Among the lines of this listing, count those that include "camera" and state the count by itself.

---------- Data provided

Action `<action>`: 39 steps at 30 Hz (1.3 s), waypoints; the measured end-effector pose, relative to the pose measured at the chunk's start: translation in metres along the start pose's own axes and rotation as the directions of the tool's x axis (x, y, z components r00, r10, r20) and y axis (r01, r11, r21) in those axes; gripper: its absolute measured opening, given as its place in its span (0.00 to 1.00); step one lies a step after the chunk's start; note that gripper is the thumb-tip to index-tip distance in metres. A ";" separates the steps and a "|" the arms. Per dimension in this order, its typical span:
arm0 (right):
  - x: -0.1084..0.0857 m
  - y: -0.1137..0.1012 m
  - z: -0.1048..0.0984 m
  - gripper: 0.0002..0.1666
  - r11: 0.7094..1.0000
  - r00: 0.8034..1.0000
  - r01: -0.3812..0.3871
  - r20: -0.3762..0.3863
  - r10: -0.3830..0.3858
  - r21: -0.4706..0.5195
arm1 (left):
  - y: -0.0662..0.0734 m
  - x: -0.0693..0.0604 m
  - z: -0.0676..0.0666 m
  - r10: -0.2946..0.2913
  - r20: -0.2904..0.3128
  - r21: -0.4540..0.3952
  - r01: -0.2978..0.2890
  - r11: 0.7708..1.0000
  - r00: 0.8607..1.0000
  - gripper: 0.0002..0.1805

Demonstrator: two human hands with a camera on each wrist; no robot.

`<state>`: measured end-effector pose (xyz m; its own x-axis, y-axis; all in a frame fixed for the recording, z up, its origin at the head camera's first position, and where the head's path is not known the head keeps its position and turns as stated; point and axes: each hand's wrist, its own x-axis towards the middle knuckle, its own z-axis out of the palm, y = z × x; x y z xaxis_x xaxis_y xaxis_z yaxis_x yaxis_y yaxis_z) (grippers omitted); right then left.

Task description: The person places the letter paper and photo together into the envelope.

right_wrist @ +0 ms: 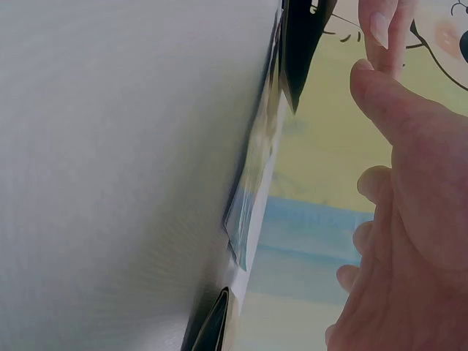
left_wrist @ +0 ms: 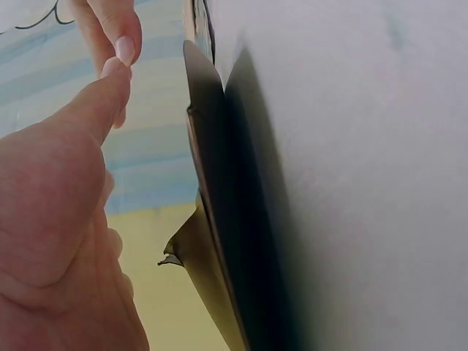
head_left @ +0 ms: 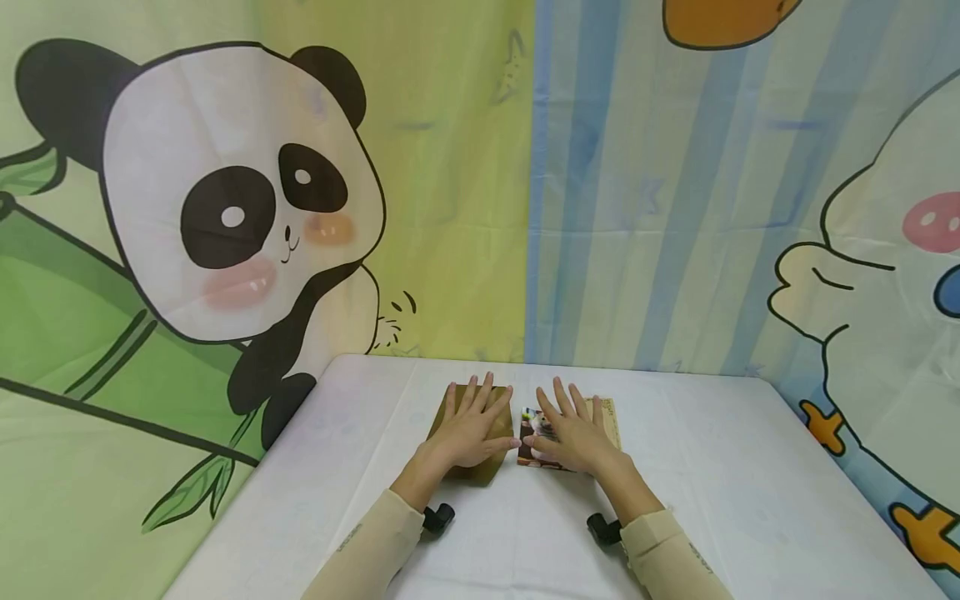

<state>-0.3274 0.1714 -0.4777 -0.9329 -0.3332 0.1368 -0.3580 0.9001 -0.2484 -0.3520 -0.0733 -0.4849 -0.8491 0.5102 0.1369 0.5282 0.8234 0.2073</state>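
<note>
Side by side over the table, both hands are held palm down with straight, spread fingers. My left hand (head_left: 471, 432) is above a brown paper envelope or folded sheet (head_left: 474, 477); a gap between them shows in the left wrist view, where the envelope (left_wrist: 207, 274) has a raised flap. My right hand (head_left: 576, 442) is over a glossy picture card (head_left: 537, 423) and a beige patterned paper (head_left: 612, 417), apart from both in the right wrist view. The card (right_wrist: 252, 186) lies nearly flat there. The two thumb tips come close together; whether they touch I cannot tell.
A white-covered table (head_left: 360, 467) reaches back to a cartoon-printed curtain (head_left: 450, 208) with a panda. Black wrist devices (head_left: 439, 518) sit under both forearms. A folded edge (right_wrist: 216, 322) of paper stands up slightly near the card.
</note>
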 end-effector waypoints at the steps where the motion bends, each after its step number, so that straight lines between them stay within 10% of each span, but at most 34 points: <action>1: 0.000 0.000 0.000 0.54 1.000 1.000 0.001 -0.002 -0.001 0.002 | 0.000 0.000 0.000 -0.001 0.000 -0.003 0.001 1.000 1.000 0.50; 39: -0.001 -0.019 0.004 0.51 0.997 0.997 0.071 0.024 -0.072 0.043 | -0.026 -0.005 -0.018 -0.064 0.007 -0.057 0.064 0.996 0.998 0.53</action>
<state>-0.3201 0.1536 -0.4770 -0.9053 -0.4040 0.1317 -0.4249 0.8611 -0.2793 -0.3612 -0.1013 -0.4737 -0.8811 0.4583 0.1165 0.4722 0.8391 0.2702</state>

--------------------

| Task result |
2